Your objective: Only a number is wanted here: how many lines in the entries below contain the word "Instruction".

Available data:
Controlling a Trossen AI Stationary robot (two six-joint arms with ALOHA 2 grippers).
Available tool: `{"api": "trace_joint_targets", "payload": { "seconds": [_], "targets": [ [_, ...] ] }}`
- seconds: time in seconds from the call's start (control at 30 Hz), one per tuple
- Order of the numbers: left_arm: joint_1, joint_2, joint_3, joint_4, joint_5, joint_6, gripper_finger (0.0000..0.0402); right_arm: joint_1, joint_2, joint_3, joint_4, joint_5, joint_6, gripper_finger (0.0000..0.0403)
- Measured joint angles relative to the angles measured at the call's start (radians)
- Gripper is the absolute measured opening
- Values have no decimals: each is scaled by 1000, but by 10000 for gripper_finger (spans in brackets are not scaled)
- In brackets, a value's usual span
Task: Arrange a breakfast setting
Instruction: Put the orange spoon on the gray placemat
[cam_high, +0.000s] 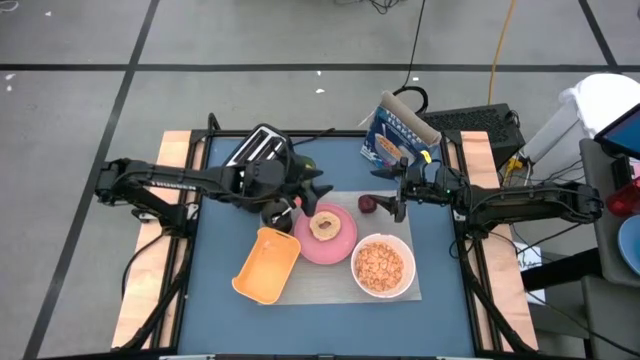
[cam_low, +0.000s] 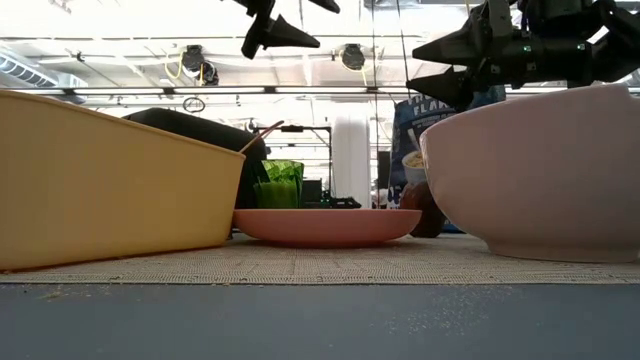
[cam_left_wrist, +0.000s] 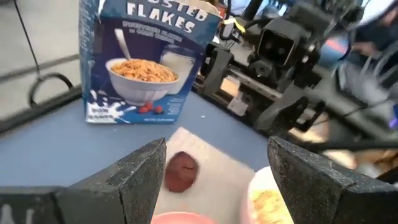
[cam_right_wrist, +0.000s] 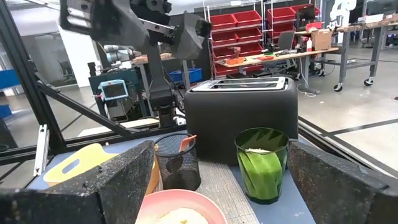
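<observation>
A grey mat (cam_high: 330, 290) lies in the middle of the table. On it stand a pink plate (cam_high: 342, 245) with a toasted bagel (cam_high: 325, 225) and a white bowl (cam_high: 382, 266) of tan cereal. A small dark-red fruit (cam_high: 367, 204) lies on the mat's far part, also seen in the left wrist view (cam_left_wrist: 181, 172). My left gripper (cam_high: 318, 186) hangs open above the plate's far left rim, and its fingers (cam_left_wrist: 146, 168) have nothing between them. My right gripper (cam_high: 392, 194) hangs open just right of the fruit, well above the table (cam_low: 440, 65).
A yellow tray (cam_high: 266, 265) lies on the mat's left edge. A black-and-silver toaster (cam_high: 262, 148), a green cup (cam_right_wrist: 261, 163) and a black mesh cup (cam_right_wrist: 177, 163) stand at the far left. A cereal box (cam_high: 398, 133) stands at the far right.
</observation>
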Motion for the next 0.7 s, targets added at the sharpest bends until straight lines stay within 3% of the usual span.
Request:
{"api": "trace_joint_targets", "payload": {
  "seconds": [0.23,0.5,0.7],
  "targets": [
    [-4,0,0,-186,27,176,283,0,0,0,-1,0,-1,354],
    [-44,0,0,-543,24,190,283,0,0,0,-10,0,-1,354],
    [-62,17,0,-609,-20,190,283,0,0,0,-15,0,-1,354]
  ]
}}
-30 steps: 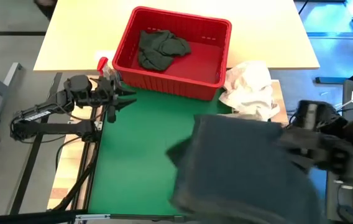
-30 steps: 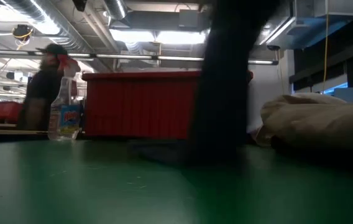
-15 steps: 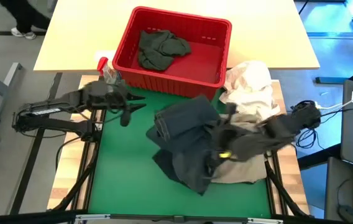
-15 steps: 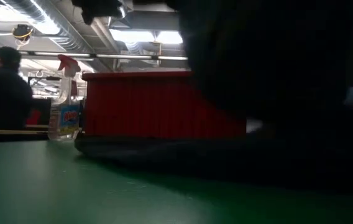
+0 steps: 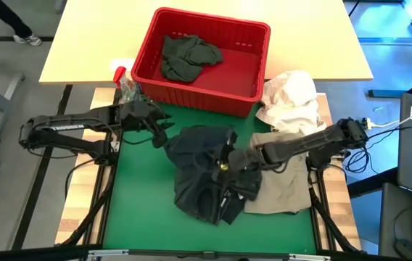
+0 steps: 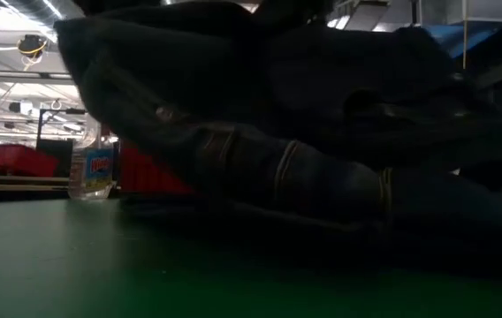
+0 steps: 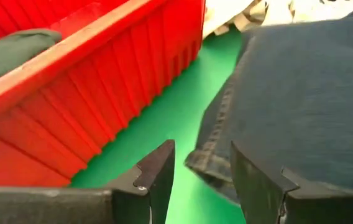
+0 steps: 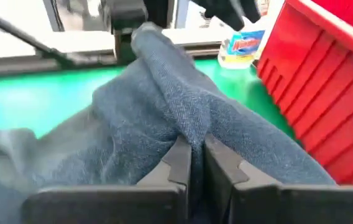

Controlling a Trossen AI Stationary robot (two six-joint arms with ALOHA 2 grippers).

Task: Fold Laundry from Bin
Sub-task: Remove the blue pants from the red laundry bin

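High view, centre of frame: the right tool (image 5: 228, 161) is pinching a fold of the dark denim garment (image 5: 202, 174), which sits crumpled on the green tabletop (image 5: 144, 196), nowhere near folded. The left tool (image 5: 164, 130) hovers spread and empty at the garment's upper-left edge. Both arms reach in low and stretched. A khaki garment (image 5: 282, 192) lies flat at right; an olive one (image 5: 184, 56) waits in the red bin (image 5: 257, 32) up top. Looks like early days.

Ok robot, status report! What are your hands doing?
Right hand shut on dark jeans, mid green mat. Left hand open beside their edge, empty. Red bin holds one more garment.
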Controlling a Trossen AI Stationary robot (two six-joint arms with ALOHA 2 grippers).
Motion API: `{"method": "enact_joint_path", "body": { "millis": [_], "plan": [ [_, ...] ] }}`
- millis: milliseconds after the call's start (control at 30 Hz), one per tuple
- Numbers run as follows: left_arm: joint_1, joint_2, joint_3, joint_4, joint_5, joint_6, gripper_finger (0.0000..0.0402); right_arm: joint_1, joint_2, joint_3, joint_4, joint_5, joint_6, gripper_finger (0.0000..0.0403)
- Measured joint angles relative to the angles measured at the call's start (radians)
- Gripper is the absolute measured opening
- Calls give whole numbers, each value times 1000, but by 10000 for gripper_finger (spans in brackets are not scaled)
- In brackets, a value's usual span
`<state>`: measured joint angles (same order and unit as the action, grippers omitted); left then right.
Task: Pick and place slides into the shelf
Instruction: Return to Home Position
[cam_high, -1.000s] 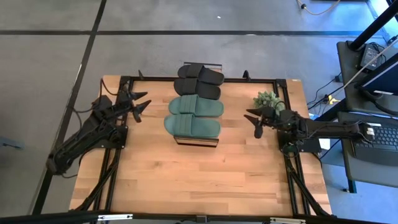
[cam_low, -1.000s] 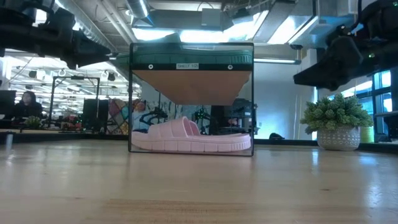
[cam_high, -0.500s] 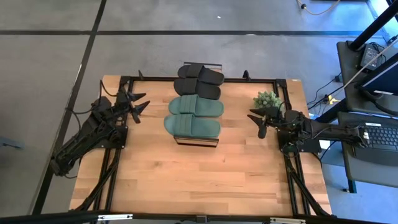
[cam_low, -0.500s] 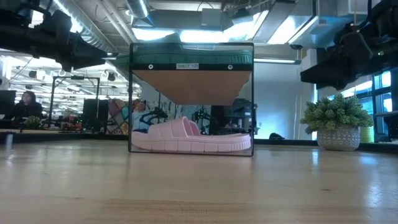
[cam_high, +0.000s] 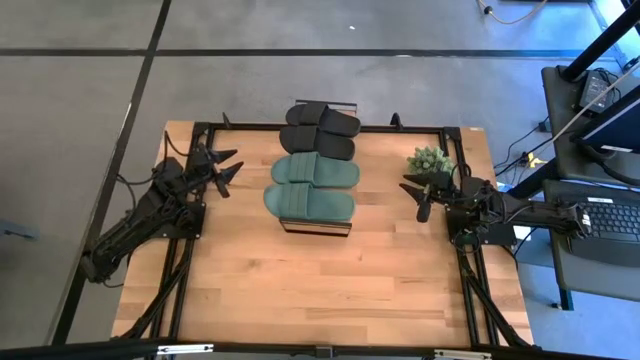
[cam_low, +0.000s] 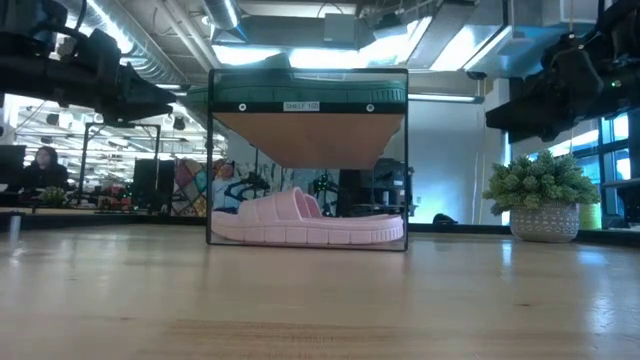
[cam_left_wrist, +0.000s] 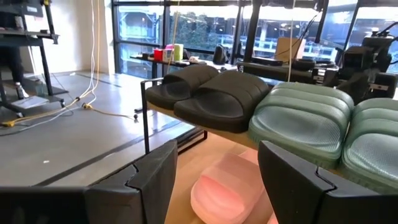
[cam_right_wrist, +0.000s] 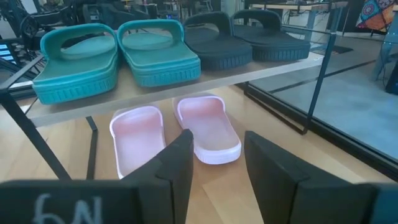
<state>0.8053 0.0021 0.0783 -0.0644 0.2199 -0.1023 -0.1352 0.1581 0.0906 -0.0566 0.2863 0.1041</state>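
— Right gripper (cam_high: 412, 196) has drawn back a little toward its own edge of the table (cam_high: 320, 290) over the last second; it now hangs just beside the plant (cam_high: 430, 160). What about the other one?

— Left gripper (cam_high: 232, 163) has barely shifted. It hovers above the table's left side, pointing at the shelf (cam_low: 305, 140), well apart from it.

— Fingers?

— Both sets are spread and hold nothing. The left wrist view shows a wide gap between its fingers (cam_left_wrist: 152, 180); the right wrist view shows a narrower gap between its fingers (cam_right_wrist: 180, 162).

— And the slides?

— All six are on or under the shelf, which stands at the middle of the table toward its far edge. On the top board the green pair (cam_high: 312, 186) lies side by side at the nearer end, and the black pair (cam_high: 322, 130) at the far end, touching the green.

— The pink pair (cam_right_wrist: 208, 127)?

— Under the board, on the tabletop, side by side inside the black frame. From the low view only one pink slide shows, side on, filling the frame's width.
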Motion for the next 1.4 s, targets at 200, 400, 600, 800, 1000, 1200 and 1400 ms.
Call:
{"method": "enact_joint_path", "body": {
  "millis": [200, 400, 600, 800, 1000, 1200, 1400],
  "plan": [
    [0, 0, -39, 31, -1, 1, 216, 0, 0, 0, 0, 0, 0, 142],
    [0, 0, -61, 87, -3, -1, 216, 0, 0, 0, 1, 0, -2, 142],
    [0, 0, -61, 84, -13, 13, 216, 0, -4, -82, 137, -74, -35, 142],
    [-1, 0, -61, 84, -19, 6, 216, 0, -6, -80, 137, -106, -31, 142],
    [-1, 0, -61, 83, -21, 7, 216, 0, -6, -80, 135, -105, -34, 142],
    [-1, 0, -61, 83, -21, 7, 216, 0, -6, -80, 133, -105, 11, 142],
    [-1, 0, -61, 82, -21, 7, 216, 0, -6, -80, 133, -105, 22, 142]
  ]
}}
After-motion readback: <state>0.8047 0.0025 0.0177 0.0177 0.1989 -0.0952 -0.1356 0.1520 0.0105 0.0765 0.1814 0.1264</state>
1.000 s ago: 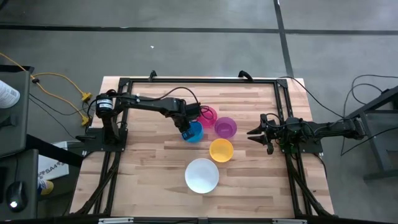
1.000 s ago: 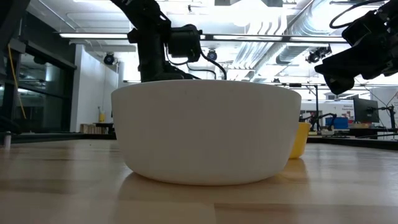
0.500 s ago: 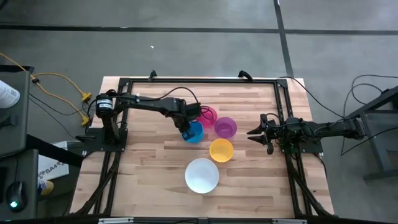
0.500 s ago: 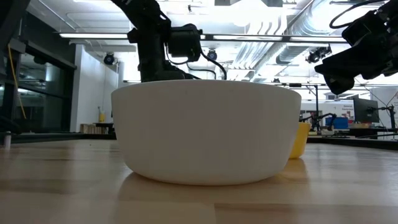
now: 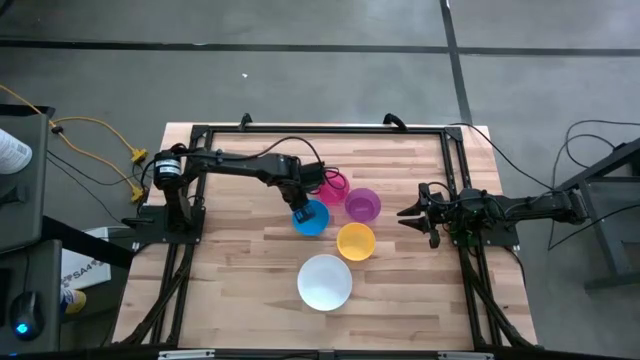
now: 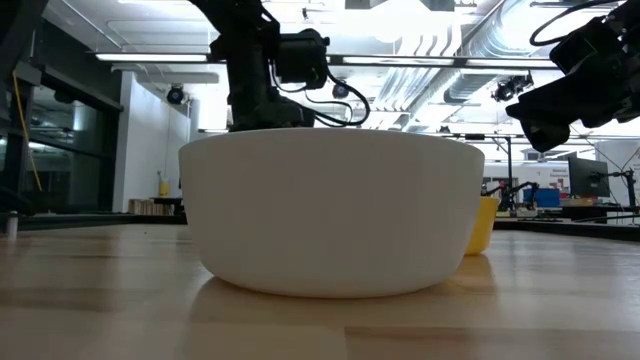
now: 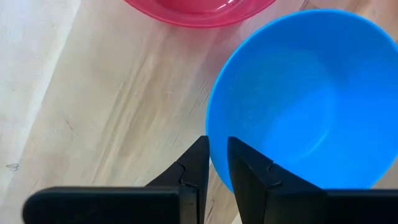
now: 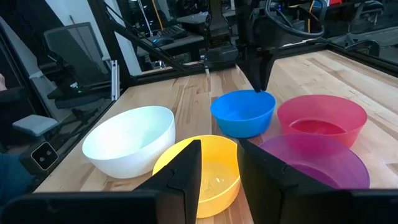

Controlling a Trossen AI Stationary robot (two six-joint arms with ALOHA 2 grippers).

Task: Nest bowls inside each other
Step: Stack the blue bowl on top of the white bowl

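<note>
My left gripper (image 7: pixel 216 163) is pinching the thin rim of the blue bowl (image 7: pixel 305 99), with the pink bowl (image 7: pixel 199 9) just past my fingers, so the blue one could slip out and bump it.

A pale wooden plank surface (image 5: pixel 240 250) carries five round plastic bowls. The pink-red bowl (image 5: pixel 334 185), purple bowl (image 5: pixel 363 204) and blue bowl (image 5: pixel 310 217) cluster near its middle. The yellow-orange bowl (image 5: pixel 356 241) and larger white bowl (image 5: pixel 325 282) sit nearer the front edge.
</note>
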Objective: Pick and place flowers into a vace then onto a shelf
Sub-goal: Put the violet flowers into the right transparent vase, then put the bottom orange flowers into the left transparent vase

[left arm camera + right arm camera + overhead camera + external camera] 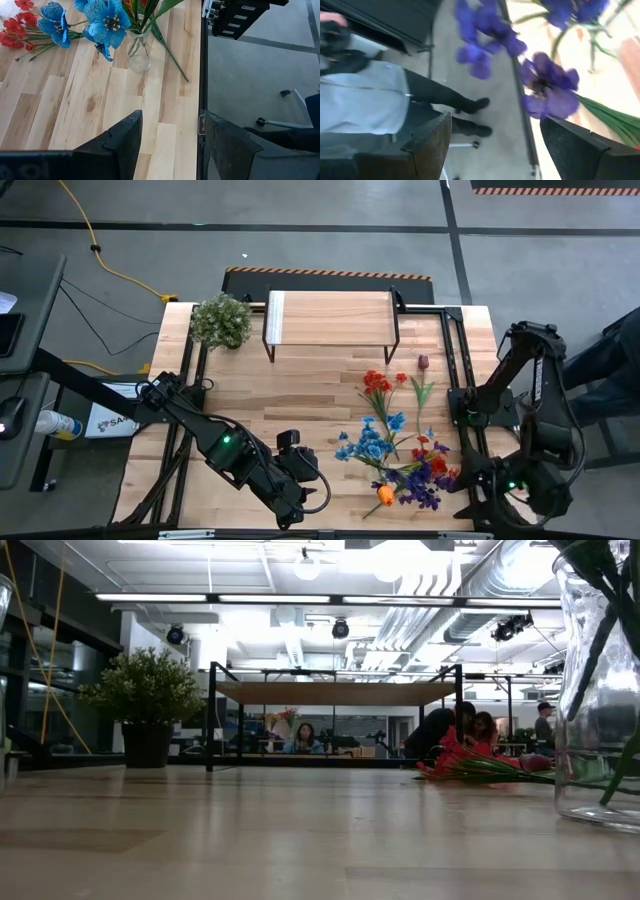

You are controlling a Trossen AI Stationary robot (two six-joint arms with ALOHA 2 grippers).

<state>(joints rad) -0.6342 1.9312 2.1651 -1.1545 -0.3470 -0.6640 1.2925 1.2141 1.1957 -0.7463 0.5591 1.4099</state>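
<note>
Near the table's front edge, the left gripper hangs with jaws apart, holding nothing; ahead stands the glass vase with blue flowers; the right gripper, jaws wide, hovers off the table's right edge; the shelf stands at the back.

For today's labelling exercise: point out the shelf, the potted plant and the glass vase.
shelf [328, 316], high view, middle of its wooden top.
potted plant [221, 320], high view, its leafy crown.
vase [138, 54], left wrist view, its glass body.
</note>
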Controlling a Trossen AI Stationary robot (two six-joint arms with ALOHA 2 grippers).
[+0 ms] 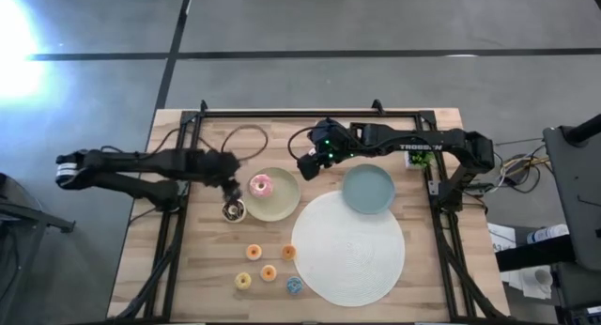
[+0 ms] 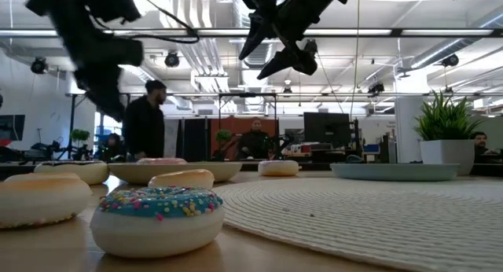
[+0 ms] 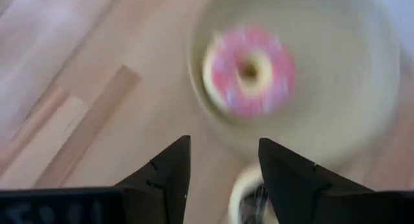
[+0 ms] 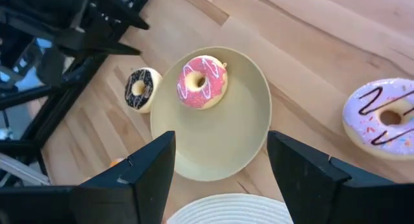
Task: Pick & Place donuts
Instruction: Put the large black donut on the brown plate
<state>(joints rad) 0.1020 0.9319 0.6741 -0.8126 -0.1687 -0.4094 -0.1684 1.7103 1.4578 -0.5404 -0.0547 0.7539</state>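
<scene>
The pink donut (image 1: 260,185) lies in the beige plate (image 1: 282,205), close to its rim (image 4: 200,81). The brown-iced donut (image 1: 234,210) sits flat on the wood just outside that plate (image 4: 141,89). My left gripper (image 1: 230,179) hovers open above the plate's left edge, with the pink donut ahead of its fingers (image 3: 249,70). My right gripper (image 1: 310,161) hangs open over the plate's far right side (image 4: 220,166). The purple-white donut (image 4: 388,117) lies on the table near it. Several mini donuts (image 1: 269,272) lie near the front edge.
A teal plate (image 1: 367,189) sits right of the beige one, and the big white mat (image 1: 347,248) lies in front of both. A blue mini donut (image 2: 157,217) is closest to the near edge. A black frame (image 1: 310,112) borders the table. People stand in the room behind.
</scene>
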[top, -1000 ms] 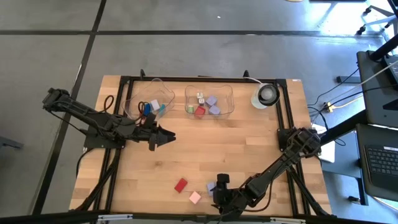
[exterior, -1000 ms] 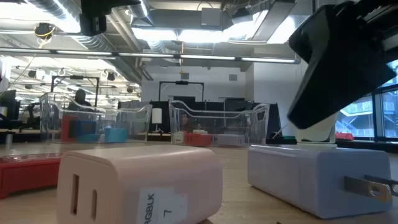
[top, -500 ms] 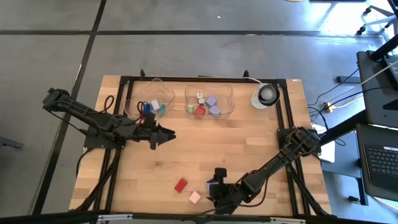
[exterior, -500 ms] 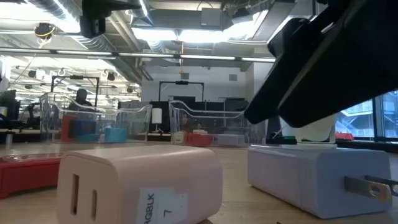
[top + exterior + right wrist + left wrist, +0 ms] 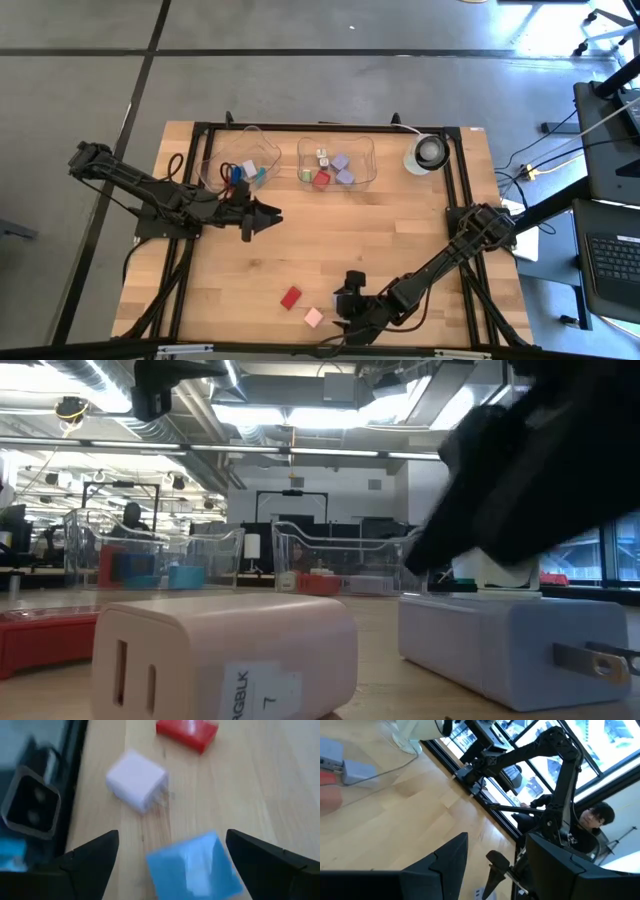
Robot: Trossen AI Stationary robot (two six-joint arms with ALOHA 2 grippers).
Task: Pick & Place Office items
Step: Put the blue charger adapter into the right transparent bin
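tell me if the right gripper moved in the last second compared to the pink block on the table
Yes. In the high view the right gripper has shifted left along the table's near edge, ending closer to the unmoved small pink block.

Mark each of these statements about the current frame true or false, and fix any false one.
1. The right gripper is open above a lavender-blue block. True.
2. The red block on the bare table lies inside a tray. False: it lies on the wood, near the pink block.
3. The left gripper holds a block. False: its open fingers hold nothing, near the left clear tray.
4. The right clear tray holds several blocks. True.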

Your response: 3